Comment by imiric

7 months ago

I applaud the effort. We need human-friendly CAPTCHAs, as much as they're generally disliked. They're the only solution to the growing spam and abuse problem on the web.

Proof-of-work CAPTCHAs work well for making bots expensive to run at scale, but they still rely on accurate bot detection. Avoiding both false positives and negatives is crucial, yet all existing approaches are not reliable enough.

One comment re:

> While AI agents can theoretically simulate these patterns, the effort likely outweighs other alternatives.

For now. Behavioral and cognitive signals seem to work against the current generation of bots, but will likely also be defeated as AI tools become cheaper and more accessible. It's only a matter of time until attackers can train a model on real human input, and inference to be cheap enough. Or just for the benefit of using a bot on a specific target to outweigh the costs.

So I think we will need a different detection mechanism. Maybe something from the real world, some type of ID, or even micropayments. I'm not sure, but it's clear that bot detection is at the opposite, and currently losing, side of the AI race.

> So I think we will need a different detection mechanism. Maybe something from the real world, some type of ID, or even micropayments. I'm not sure, but it's clear that bot detection is at the opposite, and currently losing, side of the AI race.

I think the most likely long-term solution is something like DIDs.

https://en.wikipedia.org/wiki/Decentralized_identifier

A small number of trusted authorities (e.g. governments) issue IDs.
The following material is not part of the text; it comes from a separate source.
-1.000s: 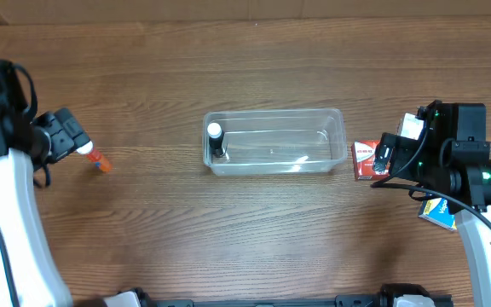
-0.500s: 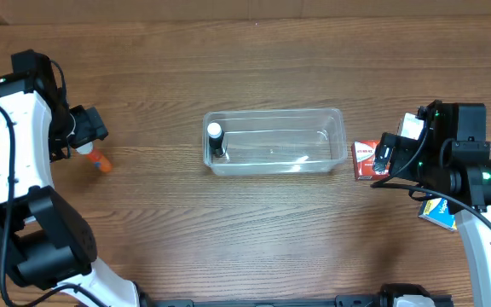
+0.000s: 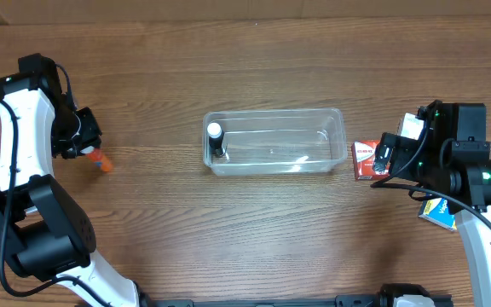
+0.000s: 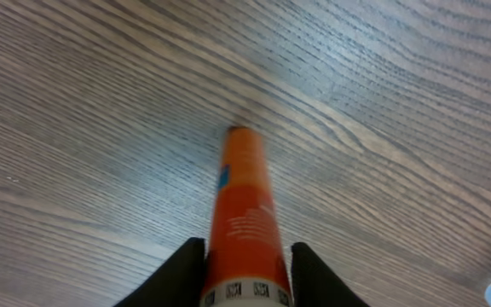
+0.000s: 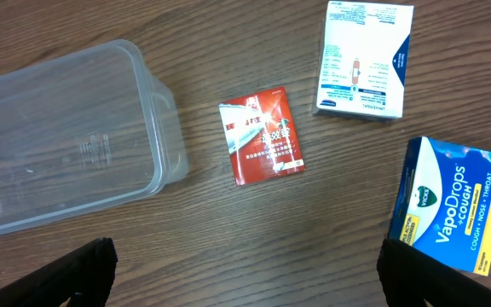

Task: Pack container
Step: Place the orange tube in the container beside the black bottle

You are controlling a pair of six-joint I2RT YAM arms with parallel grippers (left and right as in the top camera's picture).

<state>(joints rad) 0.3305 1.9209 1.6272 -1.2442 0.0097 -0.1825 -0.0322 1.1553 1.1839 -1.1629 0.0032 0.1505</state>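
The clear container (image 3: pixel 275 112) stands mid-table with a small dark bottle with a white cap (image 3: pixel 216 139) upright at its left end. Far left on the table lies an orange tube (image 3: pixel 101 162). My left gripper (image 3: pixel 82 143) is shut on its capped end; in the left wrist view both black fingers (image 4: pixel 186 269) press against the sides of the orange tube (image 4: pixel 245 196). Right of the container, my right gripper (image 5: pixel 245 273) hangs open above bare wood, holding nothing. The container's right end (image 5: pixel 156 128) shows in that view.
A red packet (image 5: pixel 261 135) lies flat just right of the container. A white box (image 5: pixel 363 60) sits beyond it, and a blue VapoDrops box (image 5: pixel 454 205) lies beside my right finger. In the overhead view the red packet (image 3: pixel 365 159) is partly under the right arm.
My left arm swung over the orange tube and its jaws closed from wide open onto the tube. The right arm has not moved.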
Users can identify themselves to third-parties without disclosing their real-world identity to the third-party and without disclosing their interaction with the third-party to the issuing body.

The key part of this is that the identity is persistent. A website might not know who you are, but they know when it’s you returning. So if you get banned, you can’t just register a new account to evade the ban. You’d need to do the equivalent of getting a new passport from your government.
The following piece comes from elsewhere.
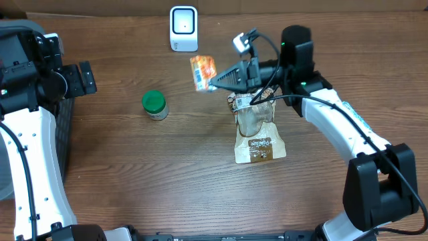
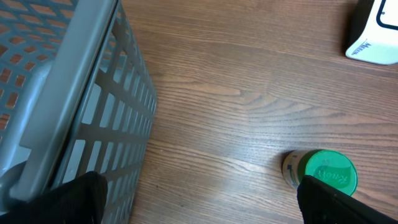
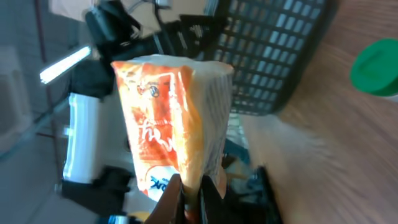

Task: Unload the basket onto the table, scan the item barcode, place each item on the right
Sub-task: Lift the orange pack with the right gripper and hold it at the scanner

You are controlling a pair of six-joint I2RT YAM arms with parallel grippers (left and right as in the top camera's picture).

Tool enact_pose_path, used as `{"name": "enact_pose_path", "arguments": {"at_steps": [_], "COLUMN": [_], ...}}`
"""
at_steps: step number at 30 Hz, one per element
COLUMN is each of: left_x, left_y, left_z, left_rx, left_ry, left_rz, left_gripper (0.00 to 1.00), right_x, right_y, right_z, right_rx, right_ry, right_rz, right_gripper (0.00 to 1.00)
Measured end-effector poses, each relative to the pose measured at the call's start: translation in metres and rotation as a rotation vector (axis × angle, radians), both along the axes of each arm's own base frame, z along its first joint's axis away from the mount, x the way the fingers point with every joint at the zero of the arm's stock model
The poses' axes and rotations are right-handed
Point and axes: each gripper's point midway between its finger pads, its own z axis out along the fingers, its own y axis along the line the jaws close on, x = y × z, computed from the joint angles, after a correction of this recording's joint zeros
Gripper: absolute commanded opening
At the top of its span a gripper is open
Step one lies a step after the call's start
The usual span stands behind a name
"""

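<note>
Orange packet: the task's item, lifted off the table just in front of the white scanner; gripped by one edge so its printed faces are left bare for reading.
Right gripper: fingers pressed together on the packet's edge, a thin pinch that covers little wrapper.
Left gripper: fingers spread wide, holding nothing, off by the grey basket, clear of the scan.
Green-lidded jar, brown pouch: resting on the table, likely waiting.
Step, as judged: presenting the barcode; whether it faces the scanner cannot be told.
</note>
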Motion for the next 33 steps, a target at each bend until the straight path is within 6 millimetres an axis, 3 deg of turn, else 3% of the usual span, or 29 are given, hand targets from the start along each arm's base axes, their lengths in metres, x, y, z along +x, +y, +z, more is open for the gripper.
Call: {"name": "enact_pose_path", "arguments": {"at_steps": [5, 12, 21, 27, 33], "left_x": [0.0, 0.0, 0.0, 0.0, 0.0], "left_y": [0.0, 0.0, 0.0, 0.0, 0.0], "left_z": [0.0, 0.0, 0.0, 0.0, 0.0], "left_rx": [0.0, 0.0, 0.0, 0.0, 0.0], "left_ry": [0.0, 0.0, 0.0, 0.0, 0.0], "left_rz": [0.0, 0.0, 0.0, -0.001, 0.0], "left_gripper": [1.0, 1.0, 0.99, 0.99, 1.0], "right_x": [0.004, 0.004, 0.004, 0.003, 0.003], "right_y": [-0.011, -0.012, -0.012, -0.012, -0.017], "right_z": [0.013, 0.017, 0.013, -0.017, -0.07], "right_rx": [0.009, -0.004, -0.005, -0.062, -0.223], "right_ry": [0.102, 0.23, 0.206, 0.302, 0.385], "right_rz": [-0.001, -0.002, -0.003, -0.036, -0.167], "right_gripper": [0.04, 0.04, 0.04, 0.04, 0.04]}}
  • But this mean that now a saas baning you from your account for spurious reason can be a serious problem.

    • You could roll a new id to replace the previous one. Each user would still have only one at a time. If this isn't acceptable a service may ask to have the feature disabled for clear mission critical reasons and/or a fee.
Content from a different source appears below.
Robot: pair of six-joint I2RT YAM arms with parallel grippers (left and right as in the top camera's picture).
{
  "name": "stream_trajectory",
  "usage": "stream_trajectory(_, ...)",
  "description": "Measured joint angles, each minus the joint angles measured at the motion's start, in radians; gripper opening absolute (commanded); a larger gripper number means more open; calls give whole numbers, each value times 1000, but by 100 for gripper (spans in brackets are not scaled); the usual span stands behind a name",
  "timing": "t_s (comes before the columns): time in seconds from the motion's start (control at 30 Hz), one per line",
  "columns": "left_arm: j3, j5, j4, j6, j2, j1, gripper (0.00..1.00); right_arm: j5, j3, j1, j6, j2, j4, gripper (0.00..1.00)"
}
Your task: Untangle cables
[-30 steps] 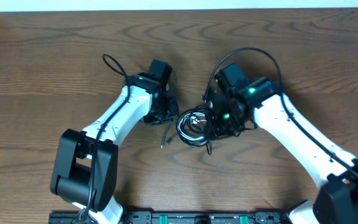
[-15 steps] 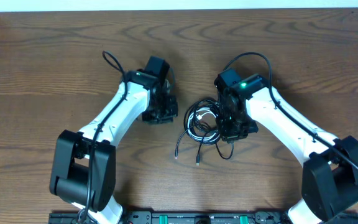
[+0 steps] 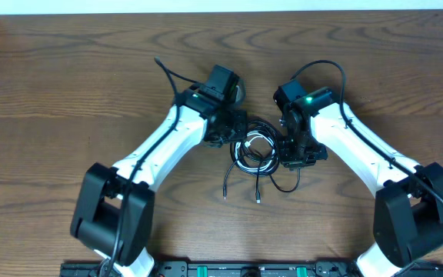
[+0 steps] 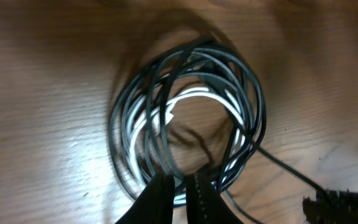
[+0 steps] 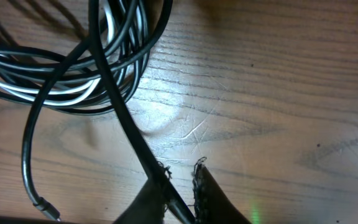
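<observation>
The cables (image 3: 254, 151) lie as one tangled coil of black cords with a white one between my two grippers. Two black plug ends (image 3: 226, 192) trail toward the front. My left gripper (image 3: 241, 131) is at the coil's left edge. In the left wrist view its fingers (image 4: 180, 184) are nearly together over the near rim of the coil (image 4: 253, 106), around the white cable (image 4: 197, 96). My right gripper (image 3: 289, 151) is at the coil's right side. In the right wrist view its fingers (image 5: 182, 173) are shut on a black cable (image 5: 114, 93) that runs from the coil (image 5: 42, 93).
Thick black wires loop from both arms, one behind the left arm (image 3: 164, 68) and one above the right arm (image 3: 318, 65). The wooden table (image 3: 52, 115) spreads out on every side. The arm bases stand at the front edge (image 3: 244, 269).
My left gripper has moved right to the coil's edge. My right gripper has shifted slightly right and down with the black cable, and the coil and its loose ends have shifted.
</observation>
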Motion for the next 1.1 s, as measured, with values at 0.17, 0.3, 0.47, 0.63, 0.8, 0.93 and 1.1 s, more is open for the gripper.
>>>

  • https://www.wired.com/story/worldcoin-sam-altman-orb/

  • It also allows automated software to act on behalf of a person, which is excellent for assistive technologies and something most current bot detection leaves behind.

    • I think this will be a positive effect of the rise of AI agents. We’re going to have a much different distribution of automated vs human traffic and authentication/methods will have to be more robust than they are now

  • On the one hand, yes, this might work, but I'm concerned that it will inevitably require loss of anonymity and be abused by companies for user tracking. I suppose any type of user identification or fingerprinting is at the expense of user privacy, but I hope we can come up with solutions that don't have these drawbacks.

    • The benefit of majorly reducing fraud can create an ecosystem where the trade off is worth it for users to take. For example generous free plans or trials can exist without companies needing to invest so much in antifraud for them.

  • If this gets implemented, the next thing the govt will do is require all websites to store DIDs of visitors for at least 10 years and not accept visitors without them.

    • This makes no sense at all. If a government wanted to pass a law to force logins and track people, they could do that today without using an identifier that is worthless for that purpose.

  • I have not heard about DIDs at all before. How does this really work? They are Government-issued? I am not sure I would trust that though.

> They're the only solution to the growing spam and abuse problem on the web

They're the only solution that doesn't require a pre-existing trust relationship, but the web is more of a dark forest every day and captchas cannot save us from that. Eventually we're going to have to buckle down and maintain a web of trust.

If you notice abuse, you see which common node caused you to trust the abusers, and you revoke trust in that node (and, transitively, everything that it previously caused you to trust).

  • That might be the way to go. Someone else in the thread mentioned a similar reputation system.

    The problem is that such a system could be easily abused or misused. A bad actor could intentionally or mistakenly penalize users, which would have global consequences for those users. So we need a web of trust for the judges as well, and some way of disputing and correcting the mistake.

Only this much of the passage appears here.